WireGuard would be illegal. ISPs would monitor for encrypted traffic streams. All remote workers must now come back to the office. ofcom can see any and all traffic. Your loyalty to the king shall be examined. You choices of media will be scrutinized. The threat of losing your children will be used to force compliance. Welcome to the machine.
Can we develop a new VPN protocol where the encrypted traffic is disguised as a 24 hour continuous stream of Never Gonna Give You Up
RickGuard
Oh man, they’re going to come visit everyone that didn’t do the “optional” affirmation thing at his coronation, aren’t they?
Pretty much every single website uses HTTPS these days which means all traffic is encrypted anyway. Instead of a VPN you could use an encrypted proxy that connects over HTTPS. I doubt the UK is just going to completely cut itself off from the rest of the world’s internet (because all it takes is one path out).

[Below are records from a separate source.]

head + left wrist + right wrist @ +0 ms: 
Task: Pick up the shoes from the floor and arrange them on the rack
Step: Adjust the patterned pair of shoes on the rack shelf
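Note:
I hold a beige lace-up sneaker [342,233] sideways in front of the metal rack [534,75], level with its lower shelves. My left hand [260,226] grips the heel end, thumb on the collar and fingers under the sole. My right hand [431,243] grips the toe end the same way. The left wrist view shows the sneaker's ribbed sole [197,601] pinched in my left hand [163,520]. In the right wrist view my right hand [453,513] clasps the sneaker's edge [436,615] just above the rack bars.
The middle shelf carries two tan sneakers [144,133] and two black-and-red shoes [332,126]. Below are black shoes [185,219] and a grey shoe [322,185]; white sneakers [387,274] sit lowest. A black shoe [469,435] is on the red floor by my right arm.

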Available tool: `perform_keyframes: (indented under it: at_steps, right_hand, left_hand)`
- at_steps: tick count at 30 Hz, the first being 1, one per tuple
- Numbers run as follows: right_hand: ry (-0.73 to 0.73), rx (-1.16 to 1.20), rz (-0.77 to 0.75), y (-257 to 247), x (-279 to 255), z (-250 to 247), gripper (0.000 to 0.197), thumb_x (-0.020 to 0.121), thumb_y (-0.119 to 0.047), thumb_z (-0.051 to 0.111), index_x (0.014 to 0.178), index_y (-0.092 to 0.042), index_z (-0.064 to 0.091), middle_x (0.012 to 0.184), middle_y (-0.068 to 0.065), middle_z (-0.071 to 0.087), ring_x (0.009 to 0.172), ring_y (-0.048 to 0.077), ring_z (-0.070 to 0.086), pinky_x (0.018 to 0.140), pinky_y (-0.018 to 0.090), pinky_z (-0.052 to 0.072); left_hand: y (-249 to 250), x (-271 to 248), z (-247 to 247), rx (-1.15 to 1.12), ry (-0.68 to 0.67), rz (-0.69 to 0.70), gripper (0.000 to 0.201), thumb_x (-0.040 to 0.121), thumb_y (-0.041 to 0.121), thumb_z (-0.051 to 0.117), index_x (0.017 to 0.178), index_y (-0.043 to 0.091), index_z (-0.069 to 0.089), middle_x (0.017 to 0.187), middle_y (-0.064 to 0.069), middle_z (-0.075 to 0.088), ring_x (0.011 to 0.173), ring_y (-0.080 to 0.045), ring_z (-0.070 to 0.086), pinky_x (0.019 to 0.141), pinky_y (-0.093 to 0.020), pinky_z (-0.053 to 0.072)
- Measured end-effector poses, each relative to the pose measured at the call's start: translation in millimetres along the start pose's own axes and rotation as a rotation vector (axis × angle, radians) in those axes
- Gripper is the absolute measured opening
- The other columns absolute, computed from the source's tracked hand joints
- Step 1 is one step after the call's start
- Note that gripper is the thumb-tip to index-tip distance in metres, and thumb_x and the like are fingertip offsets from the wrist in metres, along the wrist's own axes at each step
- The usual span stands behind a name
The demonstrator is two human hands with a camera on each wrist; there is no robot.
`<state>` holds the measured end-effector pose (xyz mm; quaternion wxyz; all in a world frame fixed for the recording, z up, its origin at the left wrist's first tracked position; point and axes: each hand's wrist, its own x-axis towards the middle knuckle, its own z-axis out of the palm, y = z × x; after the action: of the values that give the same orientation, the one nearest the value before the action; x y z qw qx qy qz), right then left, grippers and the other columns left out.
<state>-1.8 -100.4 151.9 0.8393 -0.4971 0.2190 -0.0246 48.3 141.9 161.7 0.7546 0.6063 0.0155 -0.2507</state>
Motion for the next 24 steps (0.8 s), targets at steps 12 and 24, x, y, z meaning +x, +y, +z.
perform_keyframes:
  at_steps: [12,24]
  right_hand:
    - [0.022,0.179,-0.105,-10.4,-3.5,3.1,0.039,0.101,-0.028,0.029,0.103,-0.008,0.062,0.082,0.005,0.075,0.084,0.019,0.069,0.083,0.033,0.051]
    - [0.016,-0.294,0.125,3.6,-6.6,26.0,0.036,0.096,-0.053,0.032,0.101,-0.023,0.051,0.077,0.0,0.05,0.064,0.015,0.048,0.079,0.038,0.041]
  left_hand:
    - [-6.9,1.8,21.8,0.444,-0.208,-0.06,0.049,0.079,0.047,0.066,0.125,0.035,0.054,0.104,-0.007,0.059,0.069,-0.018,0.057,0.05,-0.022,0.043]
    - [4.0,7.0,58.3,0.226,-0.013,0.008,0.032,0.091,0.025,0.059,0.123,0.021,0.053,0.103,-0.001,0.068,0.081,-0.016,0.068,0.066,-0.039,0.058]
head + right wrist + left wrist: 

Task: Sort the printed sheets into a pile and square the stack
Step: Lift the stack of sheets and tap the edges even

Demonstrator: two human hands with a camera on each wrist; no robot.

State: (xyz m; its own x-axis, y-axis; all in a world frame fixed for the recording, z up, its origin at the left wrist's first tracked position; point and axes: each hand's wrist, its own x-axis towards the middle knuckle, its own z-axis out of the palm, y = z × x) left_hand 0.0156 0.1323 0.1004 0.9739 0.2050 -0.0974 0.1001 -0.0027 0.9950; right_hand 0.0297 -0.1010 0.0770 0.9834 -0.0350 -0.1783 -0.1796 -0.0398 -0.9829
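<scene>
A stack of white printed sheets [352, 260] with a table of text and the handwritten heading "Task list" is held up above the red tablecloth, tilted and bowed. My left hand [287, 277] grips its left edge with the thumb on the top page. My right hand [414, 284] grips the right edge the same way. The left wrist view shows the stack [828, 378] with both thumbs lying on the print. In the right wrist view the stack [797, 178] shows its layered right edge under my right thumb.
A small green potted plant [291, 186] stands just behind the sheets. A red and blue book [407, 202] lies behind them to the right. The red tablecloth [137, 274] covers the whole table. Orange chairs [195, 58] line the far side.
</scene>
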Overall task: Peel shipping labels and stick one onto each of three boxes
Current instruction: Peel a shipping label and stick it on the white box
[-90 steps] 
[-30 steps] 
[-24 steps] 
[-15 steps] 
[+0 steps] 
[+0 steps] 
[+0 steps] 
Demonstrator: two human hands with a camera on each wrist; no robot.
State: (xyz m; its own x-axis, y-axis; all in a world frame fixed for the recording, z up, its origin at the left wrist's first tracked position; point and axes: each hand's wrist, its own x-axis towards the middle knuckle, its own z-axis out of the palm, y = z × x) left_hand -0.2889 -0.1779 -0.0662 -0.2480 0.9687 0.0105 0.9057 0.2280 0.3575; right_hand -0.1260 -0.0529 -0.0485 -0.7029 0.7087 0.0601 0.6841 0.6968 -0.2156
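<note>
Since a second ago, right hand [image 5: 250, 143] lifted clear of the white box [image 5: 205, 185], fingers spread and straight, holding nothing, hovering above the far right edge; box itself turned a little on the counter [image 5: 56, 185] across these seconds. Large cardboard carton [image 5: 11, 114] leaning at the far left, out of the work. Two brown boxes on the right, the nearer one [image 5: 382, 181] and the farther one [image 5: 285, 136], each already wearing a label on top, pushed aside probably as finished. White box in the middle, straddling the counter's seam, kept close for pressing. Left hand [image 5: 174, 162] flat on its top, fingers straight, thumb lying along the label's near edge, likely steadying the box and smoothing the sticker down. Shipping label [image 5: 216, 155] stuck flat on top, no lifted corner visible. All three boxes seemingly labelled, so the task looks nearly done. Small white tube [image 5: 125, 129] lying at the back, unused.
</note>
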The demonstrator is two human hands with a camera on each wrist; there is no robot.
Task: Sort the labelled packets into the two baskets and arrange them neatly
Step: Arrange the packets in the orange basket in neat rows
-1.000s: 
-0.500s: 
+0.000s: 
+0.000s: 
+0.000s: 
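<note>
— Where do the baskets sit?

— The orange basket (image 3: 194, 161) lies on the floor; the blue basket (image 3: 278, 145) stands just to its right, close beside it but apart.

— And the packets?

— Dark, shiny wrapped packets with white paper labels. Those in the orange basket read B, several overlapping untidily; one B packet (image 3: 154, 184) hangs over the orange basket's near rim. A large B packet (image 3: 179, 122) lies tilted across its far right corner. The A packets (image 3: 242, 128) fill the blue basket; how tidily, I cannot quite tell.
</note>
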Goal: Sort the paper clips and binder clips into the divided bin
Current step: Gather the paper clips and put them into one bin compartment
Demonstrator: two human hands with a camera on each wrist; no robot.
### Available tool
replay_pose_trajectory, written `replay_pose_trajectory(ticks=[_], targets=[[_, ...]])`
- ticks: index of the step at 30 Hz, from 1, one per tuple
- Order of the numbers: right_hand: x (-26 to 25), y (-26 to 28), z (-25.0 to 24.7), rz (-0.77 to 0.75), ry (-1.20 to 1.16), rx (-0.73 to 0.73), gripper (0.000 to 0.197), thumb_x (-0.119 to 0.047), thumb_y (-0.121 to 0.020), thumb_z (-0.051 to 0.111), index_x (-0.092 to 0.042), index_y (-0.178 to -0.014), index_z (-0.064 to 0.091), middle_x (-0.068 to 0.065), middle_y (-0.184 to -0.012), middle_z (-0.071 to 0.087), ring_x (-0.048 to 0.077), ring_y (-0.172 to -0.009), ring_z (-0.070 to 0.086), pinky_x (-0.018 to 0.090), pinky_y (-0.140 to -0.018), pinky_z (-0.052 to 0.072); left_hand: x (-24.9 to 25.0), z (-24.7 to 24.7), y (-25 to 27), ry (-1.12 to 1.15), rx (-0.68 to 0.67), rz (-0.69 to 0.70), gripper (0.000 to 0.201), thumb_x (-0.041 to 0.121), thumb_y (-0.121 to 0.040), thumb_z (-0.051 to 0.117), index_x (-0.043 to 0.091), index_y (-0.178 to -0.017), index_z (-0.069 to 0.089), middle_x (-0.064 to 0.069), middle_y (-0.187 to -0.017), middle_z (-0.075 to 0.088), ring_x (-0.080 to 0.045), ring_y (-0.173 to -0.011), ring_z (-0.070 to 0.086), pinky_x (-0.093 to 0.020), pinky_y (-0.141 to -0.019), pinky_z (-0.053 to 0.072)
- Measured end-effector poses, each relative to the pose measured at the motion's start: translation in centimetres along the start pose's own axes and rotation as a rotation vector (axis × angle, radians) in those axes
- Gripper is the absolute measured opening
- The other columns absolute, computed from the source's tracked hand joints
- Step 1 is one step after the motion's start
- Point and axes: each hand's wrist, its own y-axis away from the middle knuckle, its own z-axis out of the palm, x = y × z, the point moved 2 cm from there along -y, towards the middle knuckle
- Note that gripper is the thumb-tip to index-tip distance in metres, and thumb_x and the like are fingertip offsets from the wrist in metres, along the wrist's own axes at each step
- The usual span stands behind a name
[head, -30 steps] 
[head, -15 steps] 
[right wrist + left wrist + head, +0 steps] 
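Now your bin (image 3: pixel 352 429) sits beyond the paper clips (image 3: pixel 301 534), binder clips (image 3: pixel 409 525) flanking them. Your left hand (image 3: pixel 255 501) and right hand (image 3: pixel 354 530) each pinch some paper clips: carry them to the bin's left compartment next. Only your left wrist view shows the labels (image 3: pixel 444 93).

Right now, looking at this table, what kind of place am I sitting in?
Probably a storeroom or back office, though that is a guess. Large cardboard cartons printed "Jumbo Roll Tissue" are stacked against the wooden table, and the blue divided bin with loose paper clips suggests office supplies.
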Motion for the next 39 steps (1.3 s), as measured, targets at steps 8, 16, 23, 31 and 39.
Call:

I remember in Cory Doctorow’s Little Brother (Great read, Free e-book here.) they had an insider at the ISP who just encrypted all the traffic that came through, so it just became the “new normal”.
Tempora already snoops on traffic.
Work based VPNs would likely have to obtain a license from Ofcom, it would be highly unlikely to block them completely. Probably be requesting a back door into the work VPNs at the same time just like they have for other encryption, lol.
I have a Digital Ocean droplet in Amsterdam, runs OpenVPN server. $6/mo., no one sees my activity, haven’t logged into it in years.
Netherlands is part of the Nine eyes. They know exactly what your activities are.
Whether they choose to chase you down is a different issue.